Great Ideas; No Action: 10 Projects That Never Happened

April 6, 2016 12 comments Open printer friendly version of this article Print Article

Over the past 100 years, Jacksonville has been an epicenter of economic opportunity. It's also been a place where dreams have come to die. Here's 10 proposals with some merit that, for a variety of reasons, ultimately failed to materialize into reality.

5. Trilegacy Group, LLC.'s The Shipyards

Image courtesy of the Times Union.

"Time flies when you're having fun"... blogging? Back in 2003, when the forum that would grow into Metro Jacksonville started up, the pending development of the Shipyards was the talk of the town.

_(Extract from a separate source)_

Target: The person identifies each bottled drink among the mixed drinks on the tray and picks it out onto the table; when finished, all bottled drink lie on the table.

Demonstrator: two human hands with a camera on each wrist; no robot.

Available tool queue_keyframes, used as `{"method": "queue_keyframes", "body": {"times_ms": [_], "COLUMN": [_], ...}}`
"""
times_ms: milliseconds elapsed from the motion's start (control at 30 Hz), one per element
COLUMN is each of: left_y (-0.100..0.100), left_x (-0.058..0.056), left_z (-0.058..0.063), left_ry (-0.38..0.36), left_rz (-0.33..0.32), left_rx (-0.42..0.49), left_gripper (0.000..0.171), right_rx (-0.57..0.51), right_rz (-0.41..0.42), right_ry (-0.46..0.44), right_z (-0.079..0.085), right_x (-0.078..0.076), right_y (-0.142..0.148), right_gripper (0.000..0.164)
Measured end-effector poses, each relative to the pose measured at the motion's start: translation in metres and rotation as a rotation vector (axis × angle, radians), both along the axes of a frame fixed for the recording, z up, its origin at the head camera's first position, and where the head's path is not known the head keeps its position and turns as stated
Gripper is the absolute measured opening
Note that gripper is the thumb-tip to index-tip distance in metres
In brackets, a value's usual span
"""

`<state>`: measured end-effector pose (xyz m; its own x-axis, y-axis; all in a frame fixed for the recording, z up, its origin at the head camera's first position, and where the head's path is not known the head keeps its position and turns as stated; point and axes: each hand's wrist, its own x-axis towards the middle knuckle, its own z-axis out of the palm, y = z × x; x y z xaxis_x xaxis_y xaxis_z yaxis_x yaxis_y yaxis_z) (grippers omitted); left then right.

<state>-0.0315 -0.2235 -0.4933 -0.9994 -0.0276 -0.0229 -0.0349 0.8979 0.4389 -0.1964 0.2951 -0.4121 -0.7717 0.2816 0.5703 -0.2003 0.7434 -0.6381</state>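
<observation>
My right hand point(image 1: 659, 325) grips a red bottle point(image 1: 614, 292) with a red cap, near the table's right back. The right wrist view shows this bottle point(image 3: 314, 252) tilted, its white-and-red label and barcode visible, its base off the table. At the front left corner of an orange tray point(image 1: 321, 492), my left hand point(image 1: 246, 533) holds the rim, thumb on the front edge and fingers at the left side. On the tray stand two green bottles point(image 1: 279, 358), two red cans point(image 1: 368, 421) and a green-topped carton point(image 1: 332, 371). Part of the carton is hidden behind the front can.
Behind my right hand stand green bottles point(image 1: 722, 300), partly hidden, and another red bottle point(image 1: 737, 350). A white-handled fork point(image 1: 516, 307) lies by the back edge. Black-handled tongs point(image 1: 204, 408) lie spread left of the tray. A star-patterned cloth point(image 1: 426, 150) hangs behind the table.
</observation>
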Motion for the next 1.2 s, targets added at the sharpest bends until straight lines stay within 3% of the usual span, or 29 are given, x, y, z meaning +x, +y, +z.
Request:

It's hard to believe that if the original redevelopment plan for the Shipyards was successful, it would have been built-out five years ago. In 2001, after acquiring the former shipyards, TriLegacy Group, LLC. announced plans for a ten-year development that would include two office towers totaling 1 million square feet of first-class space, 662 residential units, 150 boat slips and a 350-room hotel, along with a 16.8-acre city park. These plans came as a result of Mayor John Delaney convincing the Spence family to redevelop the site as a mixed-use property. Prior to this, the family had acquired the site to expand their cold storage logistics business.

A public private partnership, the City of Jacksonville provided $40 million in tax-exempt bonds for the $865 million Shipyard's proposed public improvements. Things got off to a great start with the groundbreaking of the 99-unit One Shipyard Place in 2004. That same year, Fidelity National Financial considered building an 18-story, 500,000 square foot office tower as a part of TriLegacy's development.

Fidelity eventually decided to expand on Riverside Avenue and the relationship between TriLegacy and the City fell apart, despite the first phase of the development, One Shipyard Place, already being under construction. Today, over a decade later, the future of the Shipyards site is still in doubt.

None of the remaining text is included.